**EXERCISE GOAL**. Once you find the line that contains "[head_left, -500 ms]", transcribe it and each line after it through the end of the listing, exactly as written.

**EXERCISE DATA**.
-*-
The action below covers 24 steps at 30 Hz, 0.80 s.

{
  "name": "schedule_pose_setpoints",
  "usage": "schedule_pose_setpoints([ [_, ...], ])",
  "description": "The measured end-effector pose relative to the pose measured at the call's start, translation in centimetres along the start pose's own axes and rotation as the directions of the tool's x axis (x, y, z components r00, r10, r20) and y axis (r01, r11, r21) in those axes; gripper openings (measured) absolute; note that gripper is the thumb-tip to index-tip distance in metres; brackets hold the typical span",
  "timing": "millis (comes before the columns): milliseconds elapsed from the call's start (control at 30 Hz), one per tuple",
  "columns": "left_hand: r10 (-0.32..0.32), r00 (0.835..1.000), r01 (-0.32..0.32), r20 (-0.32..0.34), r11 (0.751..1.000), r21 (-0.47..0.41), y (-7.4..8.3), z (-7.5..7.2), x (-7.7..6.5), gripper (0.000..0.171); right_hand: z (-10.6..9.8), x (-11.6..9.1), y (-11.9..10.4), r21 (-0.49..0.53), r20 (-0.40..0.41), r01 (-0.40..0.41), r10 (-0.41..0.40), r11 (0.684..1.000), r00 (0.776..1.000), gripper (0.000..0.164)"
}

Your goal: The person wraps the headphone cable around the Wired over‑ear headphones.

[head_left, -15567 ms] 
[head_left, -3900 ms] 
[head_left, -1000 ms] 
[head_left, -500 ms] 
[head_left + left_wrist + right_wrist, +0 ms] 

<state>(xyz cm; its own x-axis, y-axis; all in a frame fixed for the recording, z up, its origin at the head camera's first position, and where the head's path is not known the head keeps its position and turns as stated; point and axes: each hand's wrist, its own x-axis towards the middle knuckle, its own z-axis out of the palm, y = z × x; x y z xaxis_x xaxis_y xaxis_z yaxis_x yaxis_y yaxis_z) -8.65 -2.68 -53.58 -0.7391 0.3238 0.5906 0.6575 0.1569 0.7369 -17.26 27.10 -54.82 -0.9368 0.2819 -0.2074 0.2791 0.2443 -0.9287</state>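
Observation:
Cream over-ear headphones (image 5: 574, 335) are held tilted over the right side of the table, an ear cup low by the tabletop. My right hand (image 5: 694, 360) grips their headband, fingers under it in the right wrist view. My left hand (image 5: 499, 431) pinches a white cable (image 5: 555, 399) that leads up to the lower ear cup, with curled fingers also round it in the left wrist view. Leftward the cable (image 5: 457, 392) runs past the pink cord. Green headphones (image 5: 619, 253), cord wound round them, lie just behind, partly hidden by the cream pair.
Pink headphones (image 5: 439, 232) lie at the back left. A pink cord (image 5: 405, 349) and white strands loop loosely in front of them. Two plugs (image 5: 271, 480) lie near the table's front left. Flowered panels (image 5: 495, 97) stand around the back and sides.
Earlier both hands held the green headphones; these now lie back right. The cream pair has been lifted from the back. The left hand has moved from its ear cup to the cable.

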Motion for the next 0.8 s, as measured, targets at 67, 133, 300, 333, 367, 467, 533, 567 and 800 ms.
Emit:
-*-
**YOUR SOLUTION**.
[head_left, -500 ms] 
[head_left + left_wrist + right_wrist, +0 ms] 

<state>(xyz cm; its own x-axis, y-axis; all in a frame fixed for the recording, z up, its origin at the head camera's first position, and where the head's path is not known the head keeps its position and turns as stated; point and axes: each hand's wrist, its own x-axis towards the middle knuckle, its own z-axis out of the palm, y = z × x; x y z xaxis_x xaxis_y xaxis_z yaxis_x yaxis_y yaxis_z) -8.65 -2.68 -53.58 -0.7391 0.3238 0.5906 0.6575 0.1569 0.7369 -17.26 27.10 -54.82 -0.9368 0.2819 -0.2074 0.2791 0.2443 -0.9287</state>
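Observation:
Cream over-ear headphones (image 5: 574, 335) are held tilted over the right side of the table, an ear cup low by the tabletop. My right hand (image 5: 694, 360) grips their headband, fingers under it in the right wrist view. My left hand (image 5: 499, 431) pinches a white cable (image 5: 555, 399) that leads up to the lower ear cup, with curled fingers also round it in the left wrist view. Leftward the cable (image 5: 457, 392) runs past the pink cord. Green headphones (image 5: 619, 253), cord wound round them, lie just behind, partly hidden by the cream pair.
Pink headphones (image 5: 439, 232) lie at the back left. A pink cord (image 5: 405, 349) and white strands loop loosely in front of them. Two plugs (image 5: 271, 480) lie near the table's front left. Flowered panels (image 5: 495, 97) stand around the back and sides.
Earlier both hands held the green headphones; these now lie back right. The cream pair has been lifted from the back. The left hand has moved from its ear cup to the cable.
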
Motion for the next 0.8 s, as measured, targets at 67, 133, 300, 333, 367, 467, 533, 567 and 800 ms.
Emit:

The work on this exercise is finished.